Der ältere Reisende, der da auf der Nordfensterseite jenes unerbittlich dahinrollenden Eisenbahnwagens saß, neben sich einen leeren Sitzplatz und zwei leere gegenüber, war niemand anderer als Professor Timofey Pnin. Vollkommen kahl, sonnengebräunt und glattrasiert, wie er war, begann er recht imposant: mit seiner großen braunen Kuppel, einer Schildpattbrille (die verdeckte, dass ihm wie einem Kind die Augenbrauen fehlten), einer gorillahaften Oberlippe, einem dicken Hals und einem Athletenrumpf in einer ziemlich eng sitzenden Tweedjacke – endete dann jedoch einigermaßen enttäuschend mit einem Paar spindeldürrer (jetzt flanellumhüllter und übereinandergeschlagener) Beine und zerbrechlich wirkenden, fast femininen Füßen.
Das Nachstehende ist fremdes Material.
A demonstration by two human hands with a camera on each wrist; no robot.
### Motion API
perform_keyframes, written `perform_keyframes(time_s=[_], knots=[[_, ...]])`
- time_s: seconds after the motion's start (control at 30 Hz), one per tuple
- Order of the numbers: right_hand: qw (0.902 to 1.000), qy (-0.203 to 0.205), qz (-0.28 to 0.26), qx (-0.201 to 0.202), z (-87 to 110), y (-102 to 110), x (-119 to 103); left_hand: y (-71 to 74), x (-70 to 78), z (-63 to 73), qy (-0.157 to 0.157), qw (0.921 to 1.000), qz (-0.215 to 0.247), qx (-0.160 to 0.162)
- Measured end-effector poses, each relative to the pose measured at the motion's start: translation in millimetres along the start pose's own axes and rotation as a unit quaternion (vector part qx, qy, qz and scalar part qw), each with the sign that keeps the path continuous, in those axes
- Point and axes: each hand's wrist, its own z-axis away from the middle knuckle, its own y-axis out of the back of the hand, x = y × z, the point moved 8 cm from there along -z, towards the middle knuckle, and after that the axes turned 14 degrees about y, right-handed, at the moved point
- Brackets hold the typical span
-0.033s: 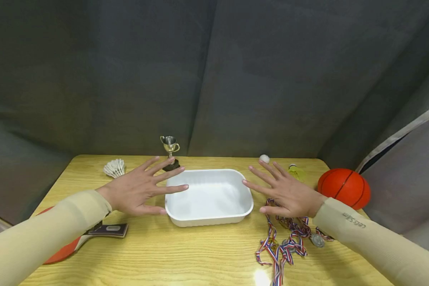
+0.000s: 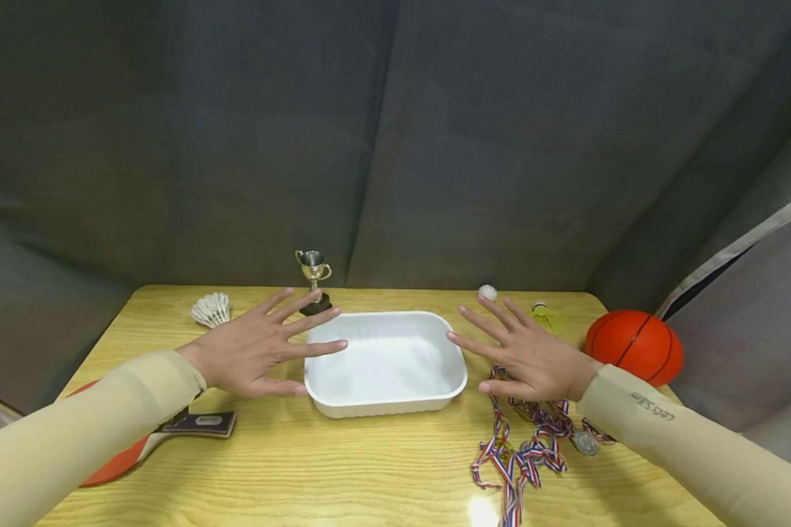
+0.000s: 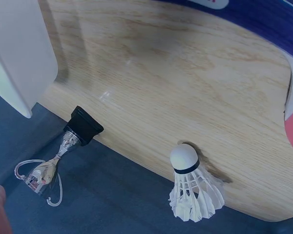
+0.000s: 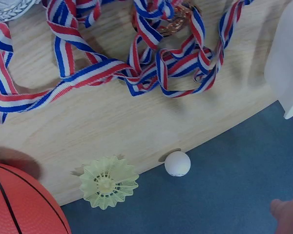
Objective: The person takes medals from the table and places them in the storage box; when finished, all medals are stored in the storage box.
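Both hands hover over the table with fingers spread and hold nothing. My left hand [image 2: 264,348] is at the left end of a white plastic tray [image 2: 385,406], near a small trophy cup [image 2: 313,271] on a black base. My right hand [image 2: 527,355] is beyond the tray's right end, above a tangle of medals [image 2: 585,442] on striped ribbons [image 2: 501,454]. Inside the tray nothing lies. In the left wrist view the trophy [image 3: 51,168] and a white shuttlecock [image 3: 190,183] show; the right wrist view has a yellow shuttlecock [image 4: 107,184] and a white ball [image 4: 177,164].
A red table tennis bat [image 2: 115,462] lies at the left, partly hidden under the left forearm. An orange-red basketball [image 2: 635,348] sits at the right edge, beside the right wrist. Dark curtains [image 2: 382,146] hang right behind the wooden table [image 2: 343,476].
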Motion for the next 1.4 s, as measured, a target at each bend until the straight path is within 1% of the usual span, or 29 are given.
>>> perform_keyframes(time_s=[0.27, 0.33, 0.4, 0.47, 0.53, 0.6, 0.63, 0.7, 0.73, 0.77, 0.83, 0.87, 0.93, 1.0, 1.07, 1.1, 1.2, 1.27, 1.3, 1.33, 1.4], knots=[[0.9999, 0.009, 0.007, 0.010, 1.2, 3.5, -1.5, -1.1, -0.1, 2.4, 0.006, 0.9999, 0.009, 0.001], [0.9999, 0.005, 0.007, 0.008, 2.2, 3.6, -1.5, -2.5, 0.3, 4.2, 0.012, 0.9998, 0.019, 0.001], [1.0000, -0.001, 0.003, 0.006, 4.5, 3.4, -2.1, -4.1, 0.9, 6.0, 0.024, 0.9988, 0.041, -0.007], [0.9998, -0.013, -0.010, 0.006, 8.6, 3.2, -3.4, -6.1, 0.8, 6.9, 0.044, 0.9970, 0.061, -0.018], [0.9991, -0.025, -0.033, 0.011, 14.3, 3.1, -5.7, -8.6, -1.7, 6.4, 0.079, 0.9927, 0.086, -0.034], [0.9970, -0.037, -0.066, 0.020, 20.2, 3.2, -9.1, -10.9, -5.9, 5.2, 0.120, 0.9850, 0.113, -0.050], [0.9951, -0.044, -0.085, 0.024, 23.0, 3.0, -10.8, -12.8, -8.9, 4.7, 0.145, 0.9788, 0.131, -0.062], [0.9907, -0.054, -0.122, 0.029, 27.8, 2.2, -14.7, -17.1, -15.2, 4.0, 0.197, 0.9598, 0.181, -0.086], [0.9880, -0.058, -0.140, 0.028, 29.7, 1.4, -16.8, -19.8, -17.9, 4.2, 0.222, 0.9475, 0.208, -0.097], [0.9850, -0.063, -0.159, 0.026, 31.8, 0.4, -19.0, -22.7, -20.0, 4.3, 0.245, 0.9346, 0.234, -0.107], [0.9760, -0.075, -0.204, 0.010, 35.9, -3.5, -22.7, -29.1, -22.1, 4.9, 0.282, 0.9049, 0.295, -0.121], [0.9717, -0.078, -0.223, 0.001, 37.7, -5.5, -24.5, -32.9, -21.9, 4.7, 0.294, 0.8896, 0.326, -0.126], [0.9594, -0.086, -0.268, -0.015, 41.6, -11.0, -27.4, -40.6, -20.5, 3.6, 0.312, 0.8619, 0.377, -0.133], [0.9478, -0.087, -0.306, -0.026, 44.6, -17.6, -30.2, -48.0, -18.4, 1.3, 0.322, 0.8373, 0.420, -0.137], [0.9418, -0.079, -0.325, -0.032, 46.1, -24.1, -32.8, -54.3, -16.8, -1.3, 0.335, 0.8142, 0.452, -0.142], [0.9401, -0.075, -0.331, -0.033, 46.2, -27.0, -34.1, -56.9, -16.7, -2.2, 0.344, 0.8028, 0.466, -0.144], [0.9407, -0.065, -0.330, -0.040, 45.6, -35.5, -37.7, -62.6, -16.3, -3.1, 0.372, 0.7667, 0.502, -0.147], [0.9450, -0.063, -0.318, -0.042, 45.0, -38.6, -39.9, -65.8, -15.4, -2.7, 0.392, 0.7425, 0.522, -0.150], [0.9458, -0.066, -0.315, -0.045, 44.9, -40.0, -40.8, -67.1, -14.8, -2.4, 0.401, 0.7320, 0.530, -0.150], [0.9470, -0.066, -0.311, -0.044, 44.7, -40.8, -42.2, -68.0, -14.2, -2.2, 0.407, 0.7243, 0.536, -0.150], [0.9463, -0.073, -0.312, -0.045, 44.5, -42.5, -44.6, -69.3, -12.5, -2.7, 0.415, 0.7135, 0.545, -0.149]])
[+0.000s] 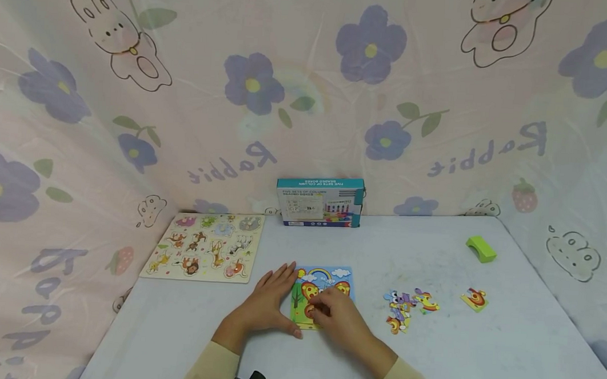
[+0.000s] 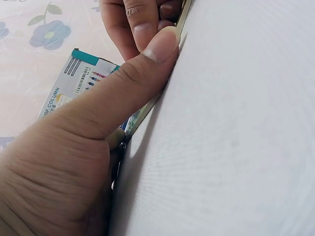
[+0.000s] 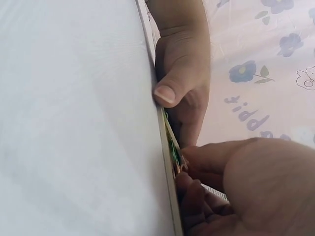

Seine rutschenden Socken waren aus scharlachroter Wolle mit lilafarbenen Rauten; seine konservativen schwarzen geschnürten Halbschuhe hatten ihn etwa so viel gekostet wie seine ganze übrige Garderobe (flamboyanter Ganovenschlips eingeschlossen). Vor den vierziger Jahren, während der gesetzten europäischen Epoche seines Lebens, hatte er stets lange Unterhosen getragen, die Bündchen in die Fesseln adretter, an den Seiten mit feinem Stickmuster verzierter Seidensocken von nüchternem Farbton gesteckt, die entlang seinen baumwollumspannten Waden von Sockenhaltern hochgehalten wurden. Anderen den Anblick jener weißen Unterwäsche zuzumuten, wenn er etwa ein Hosenbein zu hoch zog, wäre Pnin in jenen Tagen genauso ungehörig vorgekommen, als hätte er sich Damen ohne Kragen und Krawatte gezeigt; denn selbst als die angemoderte Madame Roux, die Concierge des schmuddeligen Mietshauses im sechzehnten Arrondissement von Paris – wo Pnin nach seiner Flucht aus dem leninisierten Russland und der Beendigung seines Studiums in Prag fünfzehn Jahre zugebracht hatte –, zufällig einmal zum Kassieren der Miete heraufkam, als er gerade ohne seinen faux col war, bedeckte Pnin seinen vorderen Kragenknopf mit keuscher Hand. Alles dies änderte sich im berauschenden Klima der Neuen Welt. Jetzt, mit zweiundfünfzig, nahm er mit Hingabe Sonnenbäder, trug er Sporthemden und Freizeithosen, und wenn er die Beine übereinanderschlug, stellte er sorgfältig, absichtsvoll, schamlos ein gewaltiges Stück bloßen Schienbeins zur Schau. So hätte ein Mitreisender ihn gesehen; aber außer einem Soldaten, der am einen Ende schlief, und zwei Frauen, die am anderen Ende in ein Baby vertieft waren, hatte Pnin den Wagen für sich allein.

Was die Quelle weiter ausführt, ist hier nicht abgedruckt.